Glucose-1-phosphate thymidylyltransferase promotes the production of 3-O-α-mycarosylerythronolide B in Streptomyces coelicolor.

Aims: The main objective of this study was to produce erythronolide B (EB) and 3-O-α-mycarosylerythronolide B (MEB) in Streptomyces coelicolor and enhance the MEB production by expressing the glucose-1-phosphate thymidylyltransferase (RfbA).

Methods And Results: We expressed eryF and eryB genes (eryBII, eryBIII, eryBIV, eryBV, eryBVI, and eryBVII) to produce EB and MEB. The expression was confirmed by quantitative real-time polymerase chain reaction. Furthermore, the MEB's production was improved by more than 100-fold by expressing an enzyme, RfbA, which is absent from the erythromycin gene cluster, to promote the biosynthesis of TDP-L-mycarose.

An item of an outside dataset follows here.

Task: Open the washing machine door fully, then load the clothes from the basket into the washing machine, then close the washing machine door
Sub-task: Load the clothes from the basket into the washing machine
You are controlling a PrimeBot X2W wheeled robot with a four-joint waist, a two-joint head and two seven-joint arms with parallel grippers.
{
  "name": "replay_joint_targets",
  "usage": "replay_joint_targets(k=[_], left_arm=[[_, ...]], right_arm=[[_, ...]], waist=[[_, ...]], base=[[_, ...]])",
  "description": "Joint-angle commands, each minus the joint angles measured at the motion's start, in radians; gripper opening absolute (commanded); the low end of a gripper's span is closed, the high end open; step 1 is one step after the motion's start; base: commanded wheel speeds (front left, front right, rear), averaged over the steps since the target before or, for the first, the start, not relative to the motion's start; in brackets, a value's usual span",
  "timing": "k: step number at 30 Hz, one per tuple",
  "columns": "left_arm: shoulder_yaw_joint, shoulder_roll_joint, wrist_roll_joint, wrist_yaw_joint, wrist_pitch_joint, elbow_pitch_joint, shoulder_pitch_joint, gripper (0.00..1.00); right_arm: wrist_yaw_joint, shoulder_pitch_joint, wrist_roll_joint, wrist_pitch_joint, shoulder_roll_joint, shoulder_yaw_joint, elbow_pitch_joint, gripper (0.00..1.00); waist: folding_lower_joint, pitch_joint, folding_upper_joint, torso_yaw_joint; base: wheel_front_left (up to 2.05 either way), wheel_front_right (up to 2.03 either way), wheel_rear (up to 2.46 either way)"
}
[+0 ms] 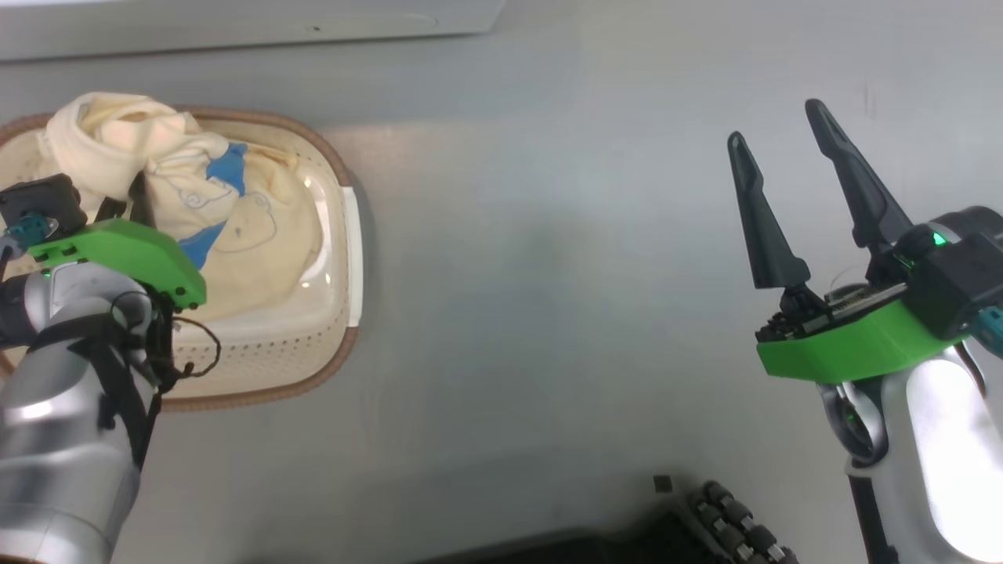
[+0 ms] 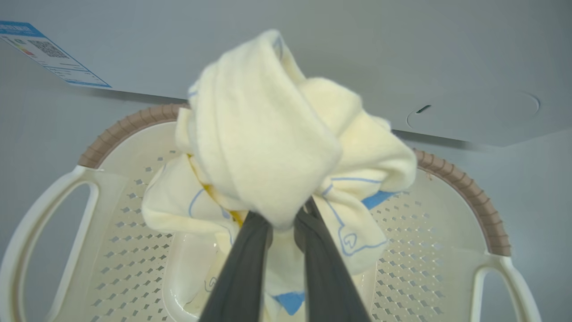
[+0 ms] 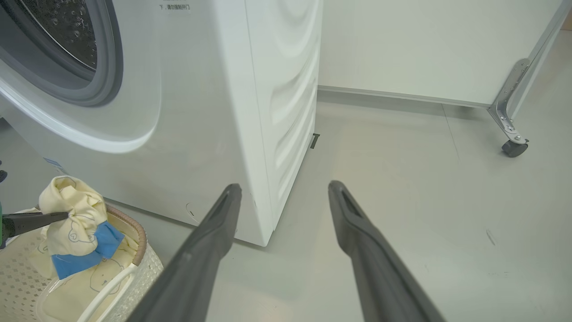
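Clothes (image 1: 258,227) fill the basket (image 1: 266,352) on the floor (image 1: 548,274) at left in head view, right gripper (image 1: 776,121) gaping empty; left wrist view: left gripper (image 2: 283,219) clamped on the clothes; right wrist view: washing machine (image 3: 201,112) just behind the basket.

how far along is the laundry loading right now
Done: the washing machine shows its gasket and drum uncovered, so the door looks open. In hand: the left gripper is shut on a bunch of the clothes, raised above the basket. Left: getting them into the drum, fetching what lies in the basket, closing the door. The right gripper is open, empty.
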Motion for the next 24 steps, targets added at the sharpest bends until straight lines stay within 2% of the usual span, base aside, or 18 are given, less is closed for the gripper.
replay_joint_targets(k=[1,12,18,24], left_arm=[[0.038,0.04,0.013,0.02,-0.013,-0.046,0.033,0.0],[0.213,0.055,0.157,0.145,-0.014,-0.476,0.316,0.0],[0.281,0.039,0.23,0.17,-0.014,-0.679,0.477,0.0],[0.303,0.033,0.268,0.187,-0.014,-0.807,0.581,0.0]], right_arm=[[-0.003,0.038,-0.004,0.009,-0.007,0.009,-0.033,1.0],[-0.003,0.1,-0.011,0.021,-0.007,-0.013,-0.016,1.0],[-0.003,0.138,-0.011,0.036,-0.007,-0.02,-0.003,1.0],[-0.003,0.168,-0.013,0.05,-0.007,-0.024,0.003,1.0]], waist=[[0.0001,-0.047,0.0,0.021],[0.0001,-0.253,0.0,0.054],[0.0001,-0.364,0.0,0.072],[0.0001,-0.439,0.0,0.081]], base=[[0.0,0.0,0.0],[0.0,0.0,0.0],[0.0,0.0,0.0],[0.0,0.0,0.0]])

We discuss the feasibility of alternative Streptomyces species for erythromycin production based on the presence or absence of RfbA.

Conclusions: The RbfA enzyme from Saccharopolyspora erythraea was expressed in S. coelicolor M1152 along with the MEB biosynthesis pathway, resulting in a large increase in MEB production (>100-fold).